The Perpetuar Project is a collective initiative to strengthen quilombola identities, ancestry, and territoriality, based on the construction of a popular education and resistance, the struggle for quilombola education, and the promotion of health through art and culture. The Project believes in Free Territory and fights for the Good Life. Perpetuar is inspired by Osvaldina Valadares, “Dona Perpétua”. Quilombola woman, farmer, and storyteller, she was a great Griô of the Quilombo of Jacunday. It is a cry of R-existence and aquilombamento. The group works in the Quilombo Oxalá of Jacunday, in the Quilombola Territory of Jambuaçu. 

 

Marajó Observatory

The Marajó Observatory is a citizen observatory that works to strengthen the civic space of the 16 municipalities of Marajó Island, using data, best practices references and mobilization methodologies to build social technologies that local leaders can use to produce concrete commitments and more ambitious and efficient public policies to combat local practices that lead to the socio-environmental crisis, the climate emergency and its impacts in the region.

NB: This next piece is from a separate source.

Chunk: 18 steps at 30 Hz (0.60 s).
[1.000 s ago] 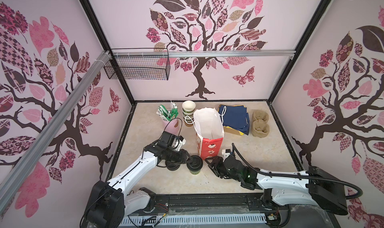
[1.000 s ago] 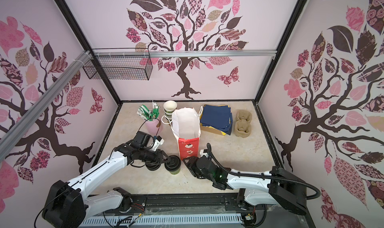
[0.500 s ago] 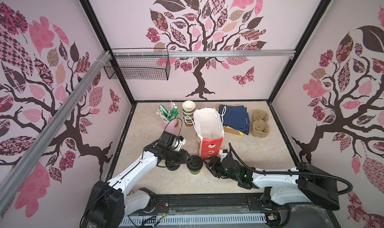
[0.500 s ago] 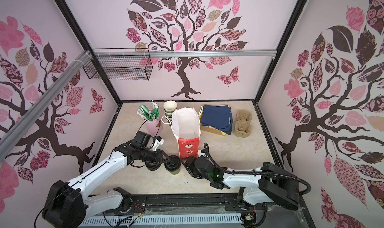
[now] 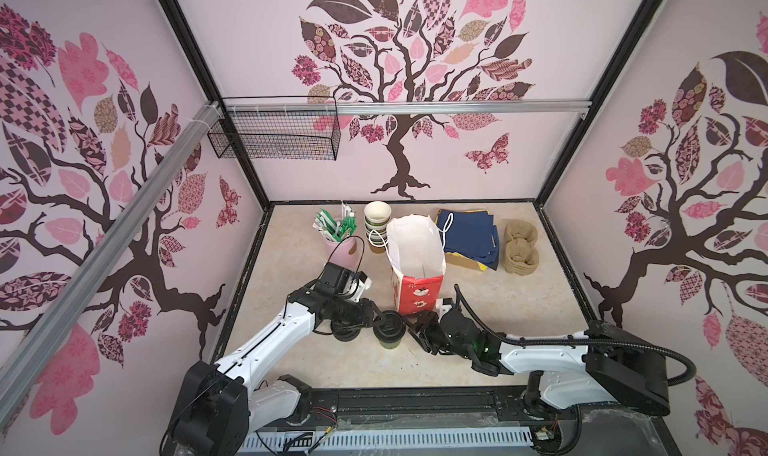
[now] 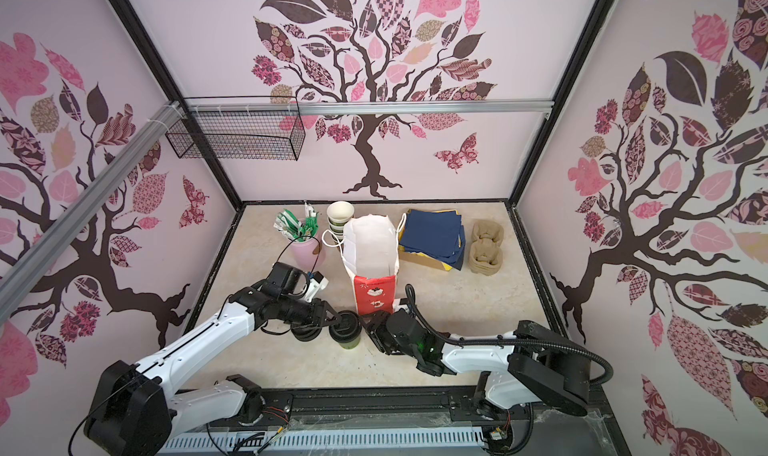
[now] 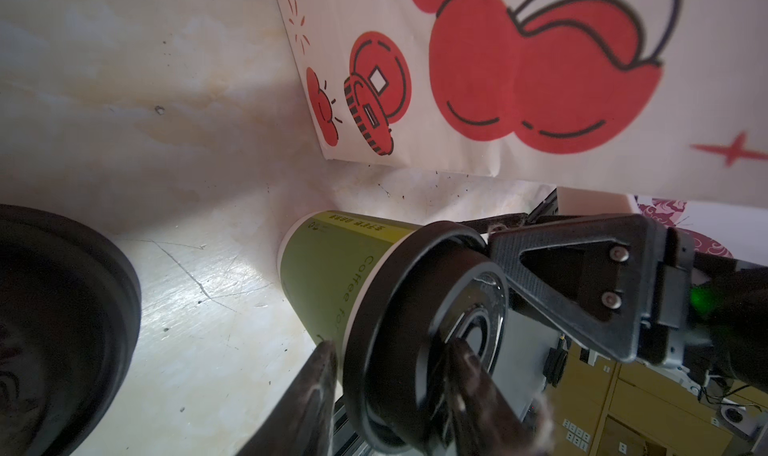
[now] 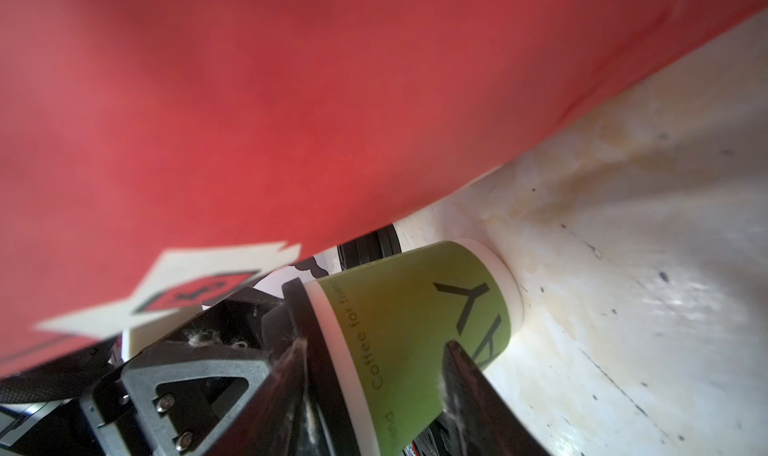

His theory of change takes as its starting point collective wisdom, data, and different participatory methodologies to build tools that leverage the strategies of Marajó’s traditional leaders to build fairer policies. 

 

Miri Collective

The Miri collective is a collective of young people from the Itaqui agrovillage, concerned about the future and committed to the natural resources of the territory. It began its activities in 2018 with presentations of boi bumbá and other folk dances, which soon awakened the need to fight for other agendas beyond the appreciation and rescue of local culture. The collective seeks to transform the territory through education, art, culture, and the environment, proposing more harmonious relations with the waters, the forests, the production and production of healthy food, and among people as a whole. Its members meet to discuss, elaborate, and carry out concrete actions within the community, understanding them as fundamental in the process of building effective changes in the lives of the community’s population in search of sustainable rural development.

 

The Tamuatás do Tucunduba Carimbó Collective

The Carimbó Group, besides cultural presentations, develops socio-cultural and educational actions in the periphery of Belém, in the Terra Firme neighborhood. The group brings in its poetic presentations that help to reflect about the socio-environmental problems that are pertinent to the daily life of the people who are vulnerable in the lowland areas, affected by violence, lack of basic sanitation, and lack of leisure spaces. The actions we develop, in great part, are carried out through partnerships with several collectives that work on the right to culture, education, housing, and basic sanitation.